Bioagro, a facet of Biotechnology, presents a compelling alternative to traditional chemical farming practices. In a recent Q&A session with Sheldon Caref, President at BioAgro Science for Life, we delved into the ecological and health implications associated with conventional chemical methods in farming, and how BioAgro emerges as a game-changing solution. Furthermore, we explored the role of Bioagro Science for Life in this field.

#LBS: How does BioAgro Science for Life contribute to the ongoing global challenges in agriculture, such as food security and sustainability? What advancements and contributions does it bring to the field of agriculture?

Sheldon Caref: BioAgro for Science for Life is dedicated to ensuring that the final food product achieves the maximum density of micronutrients with the least cost production.  We have developed a complex consortium of aerobic specialised and generalised bacteria, fungi, yeasts, and algae that are able to fix atmospheric nitrogen, make soil potassium and phosphorus soluble, incrementing the soil microbiome and assimilating all of the plants needed soil nutrients to ensure a healthy plant at the least cost.

We help producers grow food to ensure that humans have all the daily needed nutrients for healthy bodies.  Masanobu Fukuoka said it best, “The ultimate goal of farming is not the growing of crops, but the cultivation and perfection of human beings.”  The focus on production exclusively is a grave error today.  It places the burden on producers to dedicate the production methods for profit, not quality of life food.  When production for profit becomes the mainstay of agriculture, food sovereignty and safety are lost.
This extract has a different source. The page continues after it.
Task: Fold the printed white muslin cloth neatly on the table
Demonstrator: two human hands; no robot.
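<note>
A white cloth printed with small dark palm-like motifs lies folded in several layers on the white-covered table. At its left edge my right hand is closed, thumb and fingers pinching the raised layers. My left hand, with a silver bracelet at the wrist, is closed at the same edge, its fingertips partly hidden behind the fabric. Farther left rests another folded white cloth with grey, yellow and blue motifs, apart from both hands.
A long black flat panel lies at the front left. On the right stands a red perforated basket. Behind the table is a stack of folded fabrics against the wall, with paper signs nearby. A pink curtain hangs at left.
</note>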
In place of variety, we deliver the most profitable crops.  In place of local food safety, we only seek those with money.  The poor and vulnerable consumers lose, and we lose valuable, resistant plant species and the plants ability to adapt to climate change.

#LBS: In what specific ways does biofortification diverge from conventional chemical induction methods, and what ecological and health considerations are in play here?

Sheldon Caref: Conventional agriculture is the use of artificial inputs that bypass nature’s processes established over the past 380 million years.  There are forests that are 180 million years old that require no inputs as they can naturally cycle detritus, apply the symbiotic relationship of the plant’s photosynthesis with the soil microbiome for nutrient uptake. By inoculating pour consortium of microorganisms, we can enhance nature’s processes without any other input. This eliminates the need for fertilisers, growth hormones and when the soil is fully remediated, we significantly reduce the use of pesticides.

The result is a naturally produced food that regenerates all of nature's ecosystem elements and healthier human production methods that eliminate all artificial chemical use and single function biological products.

#LBS: What long-term environmental and economic benefits can be expected when transitioning from conventional agriculture to organic farming methods?

Sheldon Caref: The use of Bioagro Science for Life products is accompanied with current organic production practices that include cover crops, beds, terraces and permaculture conservation of water and planting of trees.  Farmers can choose to continue with row cropping and inoculate the soil, but they will lose the advantages and soil improvements that are achieved with organic practices.

#LBS: Could you please delve into the specific strategies and practices utilised in organic farming and Bioagro; how do these methods differ in terms of promoting sustainability and environmental stewardship?

Sheldon Caref: The use of the BioAgro Science for Life products mitigates greenhouse gases significantly by eliminating fertilisers and by increasing active soil carbon.

The current level of nitrous oxide in the atmosphere is 25% of all GHG that has been accumulated mostly after the initiation of the “green revolution” through the excessive application of nitrogen and phosphorus. The nitrous oxide has a lifespan of 114 years and can hold up to 300 times more heat from the solar earth reflected UV. The excess phosphorus leaches into the groundwater system removing algae blooms that remove oxygen from the water, killing marine life and producing free carbon molecules.

Inoculation of a complex microorganism consortium has been shown to sequester four times more carbon than by any other method.

#LBS: Can you elucidate how Bioagro aligns with the principles of sustainable farming, including its commitment to soil health, biodiversity conservation, and minimising environmental impact?

Sheldon Caref: BioAgro Science for Life investigates the natural use of known plants, soil processes for all plants and plant families based on the soil microbiome.  This guarantees a healthy soil, healthy plants, healthy humans, and a healthy planet.  The philosophy is a Metabolic Agriculture where the growing of food is integrated into the entire planet and its organism’s ecosystem metabolically - one thriving organism.

#LBS: The London Biotechnology Show 2024 aims to explore and promote biotech solutions in the world, including solutions in agriculture? What is the significance of these biotech-led agriculture solutions?

Sheldon Caref: Agriculture is the single most important industry that can have the greatest impact positively or negatively on global warming, planet organisms’ regeneration, human health, and our economy.